営業職などに向けて行われる「ロープレ」は、スキーマを獲得したり、アウトプットによる記憶の強化などの「効果」があり、ほとんどの企業で行われる「教育」の一つです。
今回は、その ”「ロープレ」を更に”有効”にする方略” について考えてみます。
通常の「ロープレ」を行うのメリットとデメリットは、
(メリット)
・経験
実際にその状況に遭遇したときの対処法を学ぶことができる。これは新しいスキルを学んだり、未知の状況を模擬的に体験するのに非常に有用。
・自己理解
自分がどのように反応するか、どのような決定を下すかを理解するのに役立つ。
・問題解決
さまざまな視点から問題を考えるのに役立つ。より効果的な解決策を見つけることができる。
・コミュニケーションスキル
他の人々との対話を模倣することで、コミュニケーションスキルを向上させることができる。
(デメリット)
・現実とのギャップ
ロープレはあくまでシミュレーションなので、現実の状況とは異なる場合があり、期待外れの結果を生む可能性がある。
・エモーショナルな問題
感情的な反応を引き出すことがあり、これがストレスや不安を引き起こす可能性がある。
・時間とエネルギー
時間とエネルギーが必要になる。他の重要なタスクから時間を割く必要がある場合、負担となる可能性がある。
・参加者の不適切な行動
参加者が役割を誤解したり、不適切に行動したりすると、学習効果が損なわれる可能性がある。
といったところですね。
こういったメリットやデメリットを考えて各企業の「ロープレ」が行われているか? というと、多分、何も考えずに、
「ロープレ」=「教育」=「行動」=「実践的」=「必須」
のようなイメージがあってやっているのだと思います。
「ロープレ」についてはこれまでも何度か記してきましたが、今回は「記憶」の面と「自分事」という観点で考えてみます。
(記憶)
「ロープレ」というアウトプットを行うことで、
になり、ストーリーの記憶として「強化」されます。
「エピソード記憶」は、一度だけ起こった特定の出来事や経験を記憶する能力のことで、一種の「長期記憶」であり、具体的な時間や場所、関連する感情や思考などとともに情報が記憶されます。

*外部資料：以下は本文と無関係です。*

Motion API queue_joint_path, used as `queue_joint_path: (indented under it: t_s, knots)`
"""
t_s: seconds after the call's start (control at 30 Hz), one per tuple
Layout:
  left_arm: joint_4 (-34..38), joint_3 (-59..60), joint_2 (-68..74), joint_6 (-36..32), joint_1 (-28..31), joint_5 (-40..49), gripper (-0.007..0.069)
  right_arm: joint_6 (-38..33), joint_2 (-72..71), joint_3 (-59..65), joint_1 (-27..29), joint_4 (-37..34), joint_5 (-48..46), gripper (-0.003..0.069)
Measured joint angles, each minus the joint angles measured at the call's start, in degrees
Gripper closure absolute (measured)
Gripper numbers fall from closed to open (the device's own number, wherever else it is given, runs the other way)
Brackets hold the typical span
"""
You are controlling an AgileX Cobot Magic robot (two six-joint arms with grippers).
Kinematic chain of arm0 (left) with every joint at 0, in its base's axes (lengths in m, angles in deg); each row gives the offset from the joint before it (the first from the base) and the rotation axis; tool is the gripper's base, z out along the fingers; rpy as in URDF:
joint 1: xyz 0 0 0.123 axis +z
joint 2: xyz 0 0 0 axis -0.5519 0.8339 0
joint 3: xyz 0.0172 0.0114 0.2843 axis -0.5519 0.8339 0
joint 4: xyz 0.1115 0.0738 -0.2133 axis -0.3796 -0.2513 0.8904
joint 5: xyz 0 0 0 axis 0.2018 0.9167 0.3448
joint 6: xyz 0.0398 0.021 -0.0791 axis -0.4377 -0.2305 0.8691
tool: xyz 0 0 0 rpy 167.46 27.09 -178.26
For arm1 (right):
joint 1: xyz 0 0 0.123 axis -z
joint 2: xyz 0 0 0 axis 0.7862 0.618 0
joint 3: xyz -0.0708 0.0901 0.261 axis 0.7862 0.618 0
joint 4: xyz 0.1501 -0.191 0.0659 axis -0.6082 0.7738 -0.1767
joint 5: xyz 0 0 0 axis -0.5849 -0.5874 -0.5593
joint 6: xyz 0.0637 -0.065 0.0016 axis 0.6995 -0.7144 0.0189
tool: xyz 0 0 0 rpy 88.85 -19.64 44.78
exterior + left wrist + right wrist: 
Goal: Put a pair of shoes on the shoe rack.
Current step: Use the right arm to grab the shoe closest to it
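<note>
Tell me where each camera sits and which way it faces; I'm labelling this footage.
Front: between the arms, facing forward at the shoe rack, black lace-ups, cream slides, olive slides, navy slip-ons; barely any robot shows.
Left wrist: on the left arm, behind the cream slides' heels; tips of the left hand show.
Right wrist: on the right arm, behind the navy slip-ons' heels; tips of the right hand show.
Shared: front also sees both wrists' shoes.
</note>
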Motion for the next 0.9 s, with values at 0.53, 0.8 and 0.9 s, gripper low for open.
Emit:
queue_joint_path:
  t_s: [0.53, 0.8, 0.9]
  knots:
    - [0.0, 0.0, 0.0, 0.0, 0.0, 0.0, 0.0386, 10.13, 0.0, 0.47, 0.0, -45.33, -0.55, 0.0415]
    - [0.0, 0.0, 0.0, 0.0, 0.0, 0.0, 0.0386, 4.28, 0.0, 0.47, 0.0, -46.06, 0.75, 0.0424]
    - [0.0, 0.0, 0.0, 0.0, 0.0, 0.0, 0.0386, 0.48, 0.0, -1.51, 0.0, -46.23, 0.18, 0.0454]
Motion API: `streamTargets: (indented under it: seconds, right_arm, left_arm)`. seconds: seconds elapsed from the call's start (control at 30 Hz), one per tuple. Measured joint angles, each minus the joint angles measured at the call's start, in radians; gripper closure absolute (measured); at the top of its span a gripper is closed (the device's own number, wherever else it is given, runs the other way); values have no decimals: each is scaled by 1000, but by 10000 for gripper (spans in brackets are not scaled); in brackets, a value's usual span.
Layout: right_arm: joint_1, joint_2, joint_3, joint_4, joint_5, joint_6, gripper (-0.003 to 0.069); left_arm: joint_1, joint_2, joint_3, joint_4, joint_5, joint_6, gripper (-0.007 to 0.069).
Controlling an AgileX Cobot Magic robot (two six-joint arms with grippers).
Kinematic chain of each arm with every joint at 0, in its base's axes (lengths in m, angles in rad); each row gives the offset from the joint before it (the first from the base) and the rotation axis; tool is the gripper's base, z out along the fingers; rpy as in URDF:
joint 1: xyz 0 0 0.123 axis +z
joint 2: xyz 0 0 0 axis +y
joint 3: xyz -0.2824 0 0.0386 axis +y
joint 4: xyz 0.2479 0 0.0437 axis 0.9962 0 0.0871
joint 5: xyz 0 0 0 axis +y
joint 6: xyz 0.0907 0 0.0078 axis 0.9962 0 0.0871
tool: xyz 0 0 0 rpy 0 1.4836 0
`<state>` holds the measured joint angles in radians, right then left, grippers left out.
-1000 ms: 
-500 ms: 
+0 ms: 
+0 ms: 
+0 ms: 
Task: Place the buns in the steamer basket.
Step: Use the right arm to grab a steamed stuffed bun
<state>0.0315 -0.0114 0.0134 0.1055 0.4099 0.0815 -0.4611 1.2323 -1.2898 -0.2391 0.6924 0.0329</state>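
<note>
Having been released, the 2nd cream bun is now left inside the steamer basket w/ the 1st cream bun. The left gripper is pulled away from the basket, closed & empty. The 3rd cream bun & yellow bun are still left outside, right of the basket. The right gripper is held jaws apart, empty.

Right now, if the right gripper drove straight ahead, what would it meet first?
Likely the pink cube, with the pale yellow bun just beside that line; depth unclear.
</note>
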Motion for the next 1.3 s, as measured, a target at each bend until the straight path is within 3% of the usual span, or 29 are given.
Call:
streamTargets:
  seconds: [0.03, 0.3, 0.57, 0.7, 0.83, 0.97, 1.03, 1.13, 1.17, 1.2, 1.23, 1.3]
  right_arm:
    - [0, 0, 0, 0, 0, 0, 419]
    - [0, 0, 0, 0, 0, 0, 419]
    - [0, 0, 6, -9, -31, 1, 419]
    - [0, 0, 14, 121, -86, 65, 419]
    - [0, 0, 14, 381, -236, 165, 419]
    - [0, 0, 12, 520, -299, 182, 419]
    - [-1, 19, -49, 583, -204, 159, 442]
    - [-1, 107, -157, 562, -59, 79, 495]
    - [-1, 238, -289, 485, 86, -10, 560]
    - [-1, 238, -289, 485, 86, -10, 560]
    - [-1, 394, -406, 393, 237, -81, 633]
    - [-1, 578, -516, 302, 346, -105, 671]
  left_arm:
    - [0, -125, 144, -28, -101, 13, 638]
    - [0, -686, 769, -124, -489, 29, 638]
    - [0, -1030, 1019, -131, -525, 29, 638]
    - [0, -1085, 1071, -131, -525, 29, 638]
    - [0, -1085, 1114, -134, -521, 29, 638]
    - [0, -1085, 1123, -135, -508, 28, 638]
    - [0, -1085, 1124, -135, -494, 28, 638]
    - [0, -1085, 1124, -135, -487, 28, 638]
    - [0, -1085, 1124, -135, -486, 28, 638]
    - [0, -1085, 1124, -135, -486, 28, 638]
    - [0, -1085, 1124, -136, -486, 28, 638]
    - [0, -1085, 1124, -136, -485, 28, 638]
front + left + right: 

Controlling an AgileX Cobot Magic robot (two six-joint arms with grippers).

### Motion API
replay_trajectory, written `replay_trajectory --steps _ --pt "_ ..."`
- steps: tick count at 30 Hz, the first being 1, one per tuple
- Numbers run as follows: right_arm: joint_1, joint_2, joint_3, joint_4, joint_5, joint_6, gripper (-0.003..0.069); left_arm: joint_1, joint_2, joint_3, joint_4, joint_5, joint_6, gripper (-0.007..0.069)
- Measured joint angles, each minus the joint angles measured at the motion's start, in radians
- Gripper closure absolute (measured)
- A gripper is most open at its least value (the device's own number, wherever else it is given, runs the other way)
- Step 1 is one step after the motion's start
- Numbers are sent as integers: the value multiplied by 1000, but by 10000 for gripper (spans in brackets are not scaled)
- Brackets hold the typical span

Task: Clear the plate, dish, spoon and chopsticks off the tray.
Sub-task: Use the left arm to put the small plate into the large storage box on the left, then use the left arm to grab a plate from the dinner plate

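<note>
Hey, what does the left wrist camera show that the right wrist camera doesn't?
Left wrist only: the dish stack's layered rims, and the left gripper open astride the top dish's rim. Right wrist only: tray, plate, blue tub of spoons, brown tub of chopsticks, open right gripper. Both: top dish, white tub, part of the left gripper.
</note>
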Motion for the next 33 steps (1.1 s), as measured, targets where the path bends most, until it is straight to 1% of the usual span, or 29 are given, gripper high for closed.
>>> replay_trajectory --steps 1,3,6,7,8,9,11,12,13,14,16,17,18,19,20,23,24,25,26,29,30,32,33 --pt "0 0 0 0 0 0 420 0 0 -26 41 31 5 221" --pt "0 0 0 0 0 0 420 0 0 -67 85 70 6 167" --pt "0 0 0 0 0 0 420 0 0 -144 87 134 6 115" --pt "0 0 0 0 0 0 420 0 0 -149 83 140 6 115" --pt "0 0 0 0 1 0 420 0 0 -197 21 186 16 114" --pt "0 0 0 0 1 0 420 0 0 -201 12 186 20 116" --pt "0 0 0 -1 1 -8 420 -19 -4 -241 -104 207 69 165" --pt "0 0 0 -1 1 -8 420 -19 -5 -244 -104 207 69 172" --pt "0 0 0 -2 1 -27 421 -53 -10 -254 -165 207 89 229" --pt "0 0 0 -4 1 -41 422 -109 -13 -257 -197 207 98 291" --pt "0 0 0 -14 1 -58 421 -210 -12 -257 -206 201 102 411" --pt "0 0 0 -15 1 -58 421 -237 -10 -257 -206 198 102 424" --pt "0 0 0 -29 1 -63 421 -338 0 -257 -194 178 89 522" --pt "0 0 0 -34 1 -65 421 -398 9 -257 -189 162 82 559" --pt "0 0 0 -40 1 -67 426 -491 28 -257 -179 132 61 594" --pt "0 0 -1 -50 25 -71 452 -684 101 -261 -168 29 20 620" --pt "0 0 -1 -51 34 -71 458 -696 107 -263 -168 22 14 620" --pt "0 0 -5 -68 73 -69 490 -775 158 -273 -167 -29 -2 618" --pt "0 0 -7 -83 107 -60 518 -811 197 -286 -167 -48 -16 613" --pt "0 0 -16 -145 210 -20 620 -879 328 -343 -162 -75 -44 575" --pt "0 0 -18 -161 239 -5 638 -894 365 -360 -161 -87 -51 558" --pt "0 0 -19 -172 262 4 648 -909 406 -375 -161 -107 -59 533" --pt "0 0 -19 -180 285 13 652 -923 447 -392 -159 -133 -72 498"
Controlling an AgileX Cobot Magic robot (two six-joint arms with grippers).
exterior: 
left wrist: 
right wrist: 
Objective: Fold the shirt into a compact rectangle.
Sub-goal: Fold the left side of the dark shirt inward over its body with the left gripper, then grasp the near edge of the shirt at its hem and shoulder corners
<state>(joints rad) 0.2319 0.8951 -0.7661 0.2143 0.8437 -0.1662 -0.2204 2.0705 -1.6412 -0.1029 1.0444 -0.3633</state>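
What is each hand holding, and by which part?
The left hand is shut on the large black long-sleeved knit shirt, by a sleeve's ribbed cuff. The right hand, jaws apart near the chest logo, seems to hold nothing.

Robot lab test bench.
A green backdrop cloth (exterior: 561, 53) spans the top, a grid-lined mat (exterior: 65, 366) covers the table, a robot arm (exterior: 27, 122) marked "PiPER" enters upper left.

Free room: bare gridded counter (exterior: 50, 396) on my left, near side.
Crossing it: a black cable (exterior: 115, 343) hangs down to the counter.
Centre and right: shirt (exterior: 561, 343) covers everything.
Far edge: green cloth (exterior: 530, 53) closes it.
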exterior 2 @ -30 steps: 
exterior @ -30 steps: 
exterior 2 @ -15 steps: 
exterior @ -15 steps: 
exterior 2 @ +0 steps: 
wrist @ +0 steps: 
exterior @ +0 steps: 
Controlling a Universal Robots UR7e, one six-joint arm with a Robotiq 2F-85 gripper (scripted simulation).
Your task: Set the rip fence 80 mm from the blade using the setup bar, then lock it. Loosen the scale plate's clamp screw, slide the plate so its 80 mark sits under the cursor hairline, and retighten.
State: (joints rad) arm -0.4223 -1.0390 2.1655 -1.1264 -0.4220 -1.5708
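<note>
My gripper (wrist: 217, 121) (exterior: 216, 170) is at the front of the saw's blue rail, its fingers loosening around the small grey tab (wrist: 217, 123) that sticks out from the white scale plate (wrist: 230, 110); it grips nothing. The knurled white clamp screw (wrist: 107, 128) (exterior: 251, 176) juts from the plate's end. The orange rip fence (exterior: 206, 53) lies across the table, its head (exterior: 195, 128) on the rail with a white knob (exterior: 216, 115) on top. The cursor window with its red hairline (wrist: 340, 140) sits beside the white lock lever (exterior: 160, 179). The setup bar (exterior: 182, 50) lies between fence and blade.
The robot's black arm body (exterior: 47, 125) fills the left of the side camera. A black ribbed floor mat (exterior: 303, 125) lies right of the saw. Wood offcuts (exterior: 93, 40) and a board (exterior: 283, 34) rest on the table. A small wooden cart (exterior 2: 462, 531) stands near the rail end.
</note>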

この面が、世の中に「ロープレ」が溢れている最大の原因だと思います。
では、多くの人にとって現状の「ロープレ」が有効で、仕事に役立っているでしょうか?
私的には、「もっと有効にする方法がある」と考えます。
現在、巷で行われている「ロープレ」は、結局のところ、
「他人事」
だと思うからです。
1.教育担当者が、「ありがちなストーリー」を考え、
2.「質問」とそれに対する「模範回答」を用意し、
3.「模範回答」に近ければ「いい点」
4.「模範回答」から遠かったり、不適切なものであれば「わるい点」
5.1~4を何度も繰り返す
こんなのがほとんどでしょう?
確かに、スキーマとストーリーの記憶についてはある程度の効果があると思います。
しかし、教育担当者が考えた「ありがちなストーリー」、「質問」は、あくまで「他人事」でしかないわけです。
「他人事」のストーリーを覚えて、実際の自分の現場で使えるでしょうか?
それを使えるようにするには、
「ロープレ」を行う前に、
1.自分のストーリーを考える
2.自分のストーリーを書き出し
3.教育担当者に提出
4.教育担当者は各自のストーリーに沿った「質問」「模範解答」を用意する
ということをすればいいわけです。
つまり、「ロープレ」を行う全員のストーリーが違う必要があります。
これは、一見、「スキーマ」の理論に反しているように思いますが、「ロープレ」で人を集める際は、製品や、テーマが決まっているでしょうから、全く違ったストーリーにはならないはずです。
これくらいの手間をかけずに「ロープレ」を行えばどんな場面にでも適応できるなんて考えるのは間違っていますね、、、。
各自、自分のストーリーから、自分だけのスキーマを習得し、記憶し、実際の現場で使えるようになる、、、、、
と、思うのです。
また、上記の方略の場合、「話すこと」と「書くこと」の2つのアウトプットが行われます。
「話すアウトプット」と「書くアウトプット」、どちらが記憶に残るかは個々の学習スタイルや好みによりますが、。
「話すアウトプット」は、口頭で情報を表現することで、情報の理解を深めるとともに、情報を聞いた他の人との対話を通じて新たな視点や理解を得ることができ、
「書くアウトプット」は、情報を処理し、整理し、要約する能力が求められ、結果的に深い理解と記憶の定着に繋がります。
「他人事のロープレ」から「自分事のロープレ」に変えるという認識を企業の教育担当者には持ってもらいたい、、、と思うのです。